Conversations For Transformation: Essays Inspired By The Ideas Of Werner Erhard

Conversations For Transformation

Essays By Laurence Platt

Inspired By The Ideas Of Werner Erhard

And More




Two By Four Tap

Monterey Bay, California, USA

March 27, 2008



This essay, Two By Four Tap, was conceived at the same time as A Future Worth Living Into.

It is the companion piece to Unmessable (With).



Werner's work evolves ongoingly as a function of its true nature, and expands exponentially as a function of the listening for it in the world.

Over the years, many things have been said in the gallery about the delivery methods deployed making Werner's work, available. When Werner first took front and center stage, when the possibility of transformation first became real in the world, when that fish walked up on land for the first time bringing with it elephants and eagles like a possibility, it was said the delivery methods were harsh, austere, even arrogant. Whereas the Zen master jogs his students with a tap on the shoulder, some called Werner's work, the "two by four over the head"  approach to enlightenment. Of course, there wasn't ever a two by four anywhere in sight. But that's what they called it anyway.

Lately in the same gallery it's been said the current iteration of Werner's work, has kinder, gentler  delivery methods, that the kinder, gentler delivery methods are a result of a new intention coming from savvy marketing which realizes a less arduous approach is required to maintain customer interest.

I assert if you look, you'll see the intention behind the totality of all  iterations of Werner's work, historic and up to the minute  current, has hardly changed at all. The intention is to share the possibility of transformation and make it real in the world. An island of stability in an ever changing universe, this intention remains reliably, put it in the bank  constant. I assert something else accounts for the impression that a retooling of delivery methods has occurred.

To the creek trying to flow through  the rock, it may indeed appear there's been a change in the rock's quintessential nature once the river figures out what works  is to flow around  the rock.

Indeed, if any changes at all have occurred in the delivery methods of Werner's work they can be accounted for not by reworked marketing strategies but rather by a simple obvious yet expected dramatic shift in the listening  of the world. for Werner's work, for Werner's ideas, and for transformation.

Millions and millions of people no longer need convincing  about the possibility of transformation. By now we know it's possible. There's been a contextual shift  in the listening for transformation in the world due in part or wholly to Werner's enormous albeit largely unheralded impact.
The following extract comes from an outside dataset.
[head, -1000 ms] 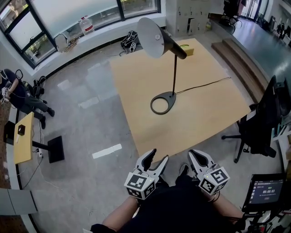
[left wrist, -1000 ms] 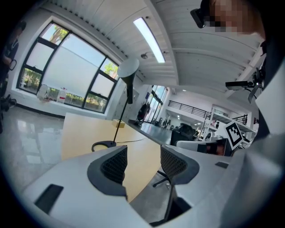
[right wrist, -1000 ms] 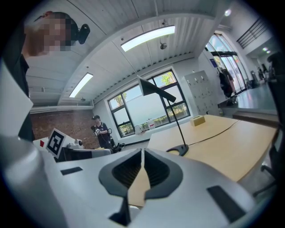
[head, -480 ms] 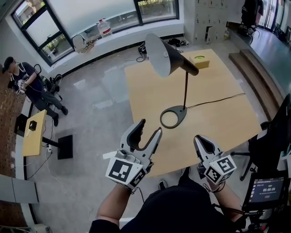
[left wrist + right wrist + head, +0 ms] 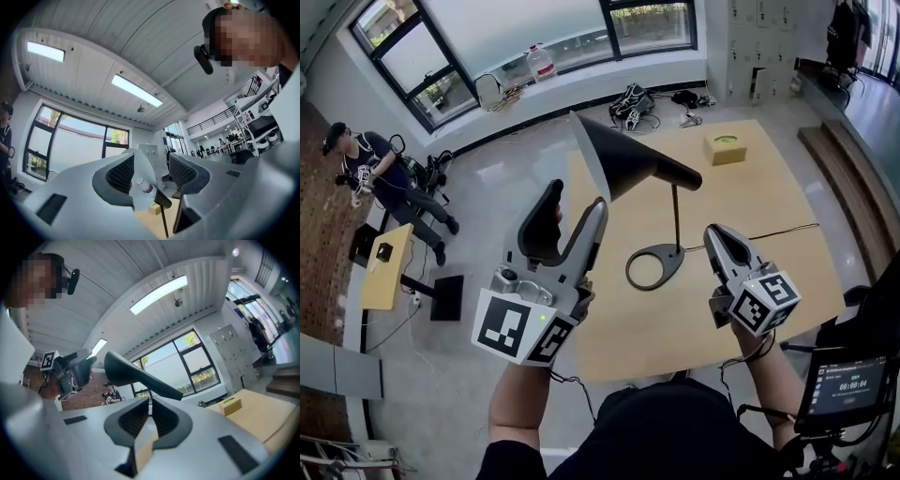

Inside this shift in global listening, not only has transformation become a real, tangible, thrilling, live possibility, but the perception of and the receptivity for  Werner's work has also shifted dramatically. With this shift in receptivity for Werner's work comes an opening, a clearing  in the global listening for it. So its delivery methods naturally appear to be "kinder and gentler" because, to paraphrase the old adage, even though they're still just as rigorous to speak as they always were, now they're easier to listen.

What was once opined as the "two by four over the head" approach to enlightenment is no longer seen that way simply because a ready listening for transformation, a global appetite  for transformation, a global appetite  for transformation has opened up. Its value now clearly evidenced, both neophyte and veteran participants in Werner's work are more likely to listen for transformation from the get go.

Because of that, the Zen master's two by four tap  is no longer required. The river, already anticipating that transformation works like a possibility, now flows around  the rock. But the rock's quintessential nature hasn't changed.